Here is a sample corrupted fst file that you can download and try to open it using fst::read.fst()
.
Your R session is likely to crash.
If your R session does not crash and you just get an error, then you are lucky (I have tried on an Ubuntu R server as well as on Mac OS with latest R 4.2 and everytime the R session crashes). It may not crash in specific situations, but the question still remains. (For details of the error message please see the github issue link above.)
I want some way to detect if a file is clean or corrupted before running read.fst()
.
And yes, I have tried tryCatch()
but the crash still occurs.
Perhaps scanning the header of the raw data of the file in octal / raw mode may be helpful in detecting unexpected characters like null characters that are causing the crash. But I leave it to you the expert to find a way.

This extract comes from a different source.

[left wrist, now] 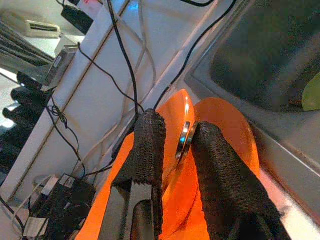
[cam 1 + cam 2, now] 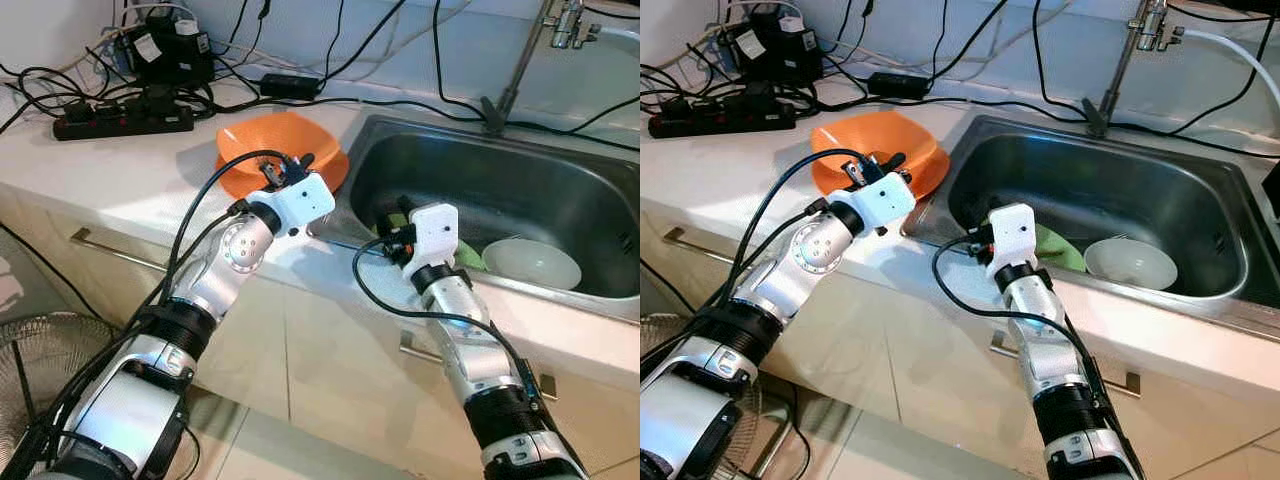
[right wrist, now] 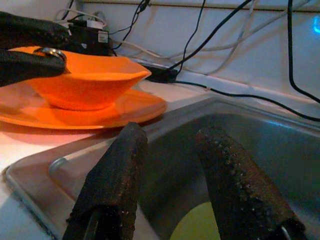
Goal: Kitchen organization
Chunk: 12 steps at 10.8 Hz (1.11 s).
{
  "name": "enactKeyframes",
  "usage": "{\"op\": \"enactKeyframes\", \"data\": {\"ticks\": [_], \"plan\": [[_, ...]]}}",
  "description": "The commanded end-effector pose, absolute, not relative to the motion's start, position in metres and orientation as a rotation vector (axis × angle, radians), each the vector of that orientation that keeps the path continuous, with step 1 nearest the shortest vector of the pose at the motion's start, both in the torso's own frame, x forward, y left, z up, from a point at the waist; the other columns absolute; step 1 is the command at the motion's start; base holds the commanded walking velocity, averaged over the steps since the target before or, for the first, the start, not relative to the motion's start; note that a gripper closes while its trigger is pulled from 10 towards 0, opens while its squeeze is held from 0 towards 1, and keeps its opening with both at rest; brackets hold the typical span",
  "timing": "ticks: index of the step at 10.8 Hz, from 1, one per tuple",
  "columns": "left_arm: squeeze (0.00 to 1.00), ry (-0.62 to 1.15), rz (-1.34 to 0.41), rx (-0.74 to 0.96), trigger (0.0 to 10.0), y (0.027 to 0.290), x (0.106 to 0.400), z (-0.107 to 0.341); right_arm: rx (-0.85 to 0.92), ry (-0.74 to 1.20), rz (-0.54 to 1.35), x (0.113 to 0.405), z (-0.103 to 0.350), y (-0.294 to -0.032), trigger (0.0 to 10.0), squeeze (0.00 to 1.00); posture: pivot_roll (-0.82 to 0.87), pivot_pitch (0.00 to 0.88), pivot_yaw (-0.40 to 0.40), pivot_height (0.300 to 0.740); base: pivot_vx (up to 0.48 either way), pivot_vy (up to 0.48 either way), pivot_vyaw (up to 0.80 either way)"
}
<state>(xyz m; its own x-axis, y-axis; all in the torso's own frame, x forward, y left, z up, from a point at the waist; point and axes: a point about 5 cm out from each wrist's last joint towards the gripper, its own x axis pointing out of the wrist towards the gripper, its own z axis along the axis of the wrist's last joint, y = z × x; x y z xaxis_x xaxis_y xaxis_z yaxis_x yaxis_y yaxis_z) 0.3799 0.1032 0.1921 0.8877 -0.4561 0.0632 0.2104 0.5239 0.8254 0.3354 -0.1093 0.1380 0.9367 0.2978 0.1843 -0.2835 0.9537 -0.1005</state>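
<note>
An orange bowl [image 2: 262,138] sits on an orange plate [image 3: 130,107] on the counter, just left of the steel sink [image 2: 500,170]. My left gripper [image 2: 290,160] hovers over the bowl's near rim, shut on a thin shiny metal utensil [image 1: 185,137] pinched between its fingertips. My right gripper [image 2: 392,215] is open over the sink's front left corner, with nothing between its fingers [image 3: 120,170]. Below it in the sink lies a green plate [image 2: 1060,250], and a white bowl [image 2: 532,265] stands to its right.
A faucet [image 2: 520,60] rises behind the sink. Black cables, a power strip [image 2: 120,120] and adapters crowd the back left of the counter. Drawer handles [image 2: 110,250] run along the cabinet front. A fan grille [image 2: 30,380] stands on the floor at lower left.
</note>
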Motion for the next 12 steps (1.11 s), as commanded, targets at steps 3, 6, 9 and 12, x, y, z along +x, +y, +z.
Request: {"op": "enactKeyframes", "data": {"ticks": [3, 6, 9, 12], "plan": [[0.00, -0.332, -0.357, 0.960, 10.0, 0.108, 0.381, 0.204, -0.078, -0.202, 0.290, 0.338, 0.139, -0.110, 10.0, 0.00, 0.19, 0.000, -0.015, 0.740, 0.000, 0.000, 0.00], [0.00, -0.334, -0.308, 1.003, 10.0, 0.119, 0.379, 0.210, -0.077, -0.202, 0.286, 0.338, 0.139, -0.111, 10.0, 0.00, 0.19, 0.010, -0.017, 0.740, 0.000, 0.000, 0.00], [0.00, -0.360, -0.272, 1.009, 10.0, 0.122, 0.375, 0.218, -0.078, -0.200, 0.283, 0.338, 0.139, -0.111, 10.0, 0.00, 0.19, 0.013, -0.017, 0.740, 0.000, 0.000, 0.00], [0.00, -0.379, -0.386, 0.997, 10.0, 0.110, 0.365, 0.214, -0.080, -0.197, 0.281, 0.339, 0.138, -0.112, 10.0, 0.00, 0.20, 0.016, -0.019, 0.740, 0.000, 0.000, 0.00]]}}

UPDATE Waldi has detected that surprisingly, column wise read.fst() does not crash. However, there are a few problems in this approach.

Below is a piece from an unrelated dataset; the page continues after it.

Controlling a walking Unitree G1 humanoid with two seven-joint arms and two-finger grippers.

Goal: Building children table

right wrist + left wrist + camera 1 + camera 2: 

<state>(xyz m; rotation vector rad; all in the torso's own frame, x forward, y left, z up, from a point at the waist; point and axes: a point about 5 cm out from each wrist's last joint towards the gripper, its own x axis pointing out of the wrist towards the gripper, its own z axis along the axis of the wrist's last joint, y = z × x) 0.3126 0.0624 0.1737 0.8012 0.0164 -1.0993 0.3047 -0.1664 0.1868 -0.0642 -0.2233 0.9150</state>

- The column data is corrupted. The file I tested has last 2 (of 4 cols) corrupted. Outputs as follows:
> fst::read.fst("corrupted.fst",columns = c("termid","ts","rv","av"),from = 1,to = 10)
termid ts rv av
1 1204011660 <NA> 4.646816e-310 4.646816e-310
2 1204011660 2022-07-21 07:52:43 4.646816e-310 4.646816e-310
3 1204011660 2022-08-18 16:37:19 4.646816e-310 4.646816e-310
4 1204011660 2022-08-18 16:37:20 4.646835e-310 4.646835e-310
5 1204011660 2022-08-18 16:37:50 4.646817e-310 4.646817e-310
6 1204011660 2022-08-18 16:38:13 4.646817e-310 4.646817e-310
7 1204011660 2022-08-18 16:38:43 4.646817e-310 4.646817e-310
8 1204011660 2022-08-18 16:39:13 4.646817e-310 4.646817e-310
9 1204011660 2022-08-18 16:39:15 4.646819e-310 4.646819e-310
10 1204011660 2022-08-18 16:39:45 4.646830e-310 4.646830e-310
- The response time tanks, to 5 seconds for just outputting the first 10 rows.
> system.time(fst::read.fst("corrupted.fst",columns = c("termid","ts","rv","av"),from = 1,to = 10))
user system elapsed
2.069 3.874 5.940
- Column-wise read crashes other corrupted files I have, so it is not a reliable method.
I am waiting for a faster & more reliable solution.